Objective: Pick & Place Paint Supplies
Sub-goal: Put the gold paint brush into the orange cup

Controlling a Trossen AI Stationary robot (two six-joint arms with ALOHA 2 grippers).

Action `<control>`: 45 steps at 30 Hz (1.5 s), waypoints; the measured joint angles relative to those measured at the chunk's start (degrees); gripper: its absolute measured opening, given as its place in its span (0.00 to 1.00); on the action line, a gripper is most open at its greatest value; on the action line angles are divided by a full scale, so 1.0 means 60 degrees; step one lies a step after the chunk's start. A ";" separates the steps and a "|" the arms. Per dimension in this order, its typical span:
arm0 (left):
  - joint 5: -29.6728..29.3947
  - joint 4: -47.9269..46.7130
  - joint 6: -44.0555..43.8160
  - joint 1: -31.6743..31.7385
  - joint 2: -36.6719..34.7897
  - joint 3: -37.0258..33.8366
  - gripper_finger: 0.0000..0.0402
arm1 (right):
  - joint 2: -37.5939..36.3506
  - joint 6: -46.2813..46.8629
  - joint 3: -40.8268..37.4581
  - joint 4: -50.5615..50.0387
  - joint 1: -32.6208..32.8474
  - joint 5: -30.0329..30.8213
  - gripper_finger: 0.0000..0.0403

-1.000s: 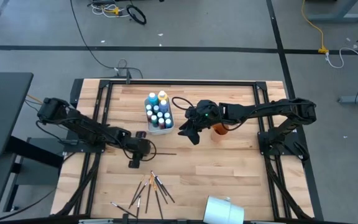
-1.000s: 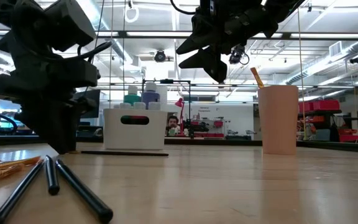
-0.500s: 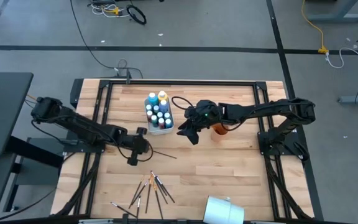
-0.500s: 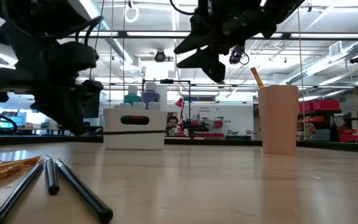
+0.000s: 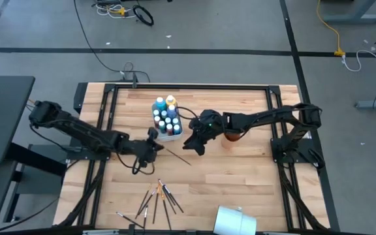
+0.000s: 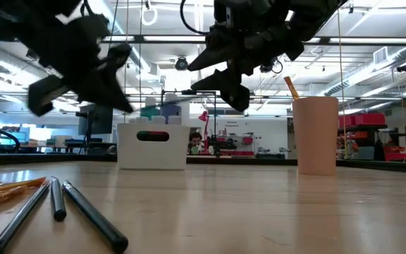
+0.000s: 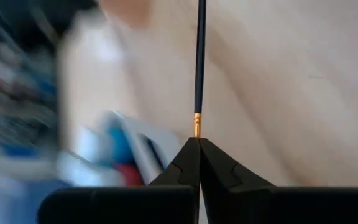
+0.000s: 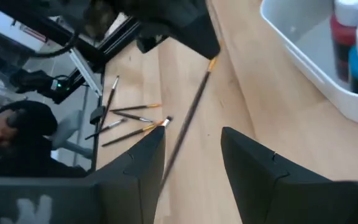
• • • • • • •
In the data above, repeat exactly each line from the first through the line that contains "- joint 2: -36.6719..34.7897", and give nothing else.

Objective: Pick & Place Paint Supplies
Sub-goal: Put the gold paint brush into the orange cup

Controlling a Trossen AI Stationary robot (two six-joint arms with ALOHA 2 grippers).

Action `<control>`: 45 steps at 30 Hz (1.5 s), waypoints; the measured joint angles relative to those measured at the chunk's start (degrees); gripper: its absolute measured opening, given as its place in its span (0.00 to 1.00); on the action line, a gripper is most open at its greatest value; on the action line angles are divided by a full scale, so 1.0 means 60 degrees; step one lies a step after the chunk's start. A ";" separates the steps and a "|" the arms. Per dimension in this order, its typical span:
arm0 (left):
  - joint 5: -29.6728..29.3947
  - joint 4: -47.9269..46.7130
  - joint 6: -44.0555..43.8160
  - joint 1: -31.6743..31.7385
  - joint 2: -36.6719..34.7897

This exercise requires no additional output.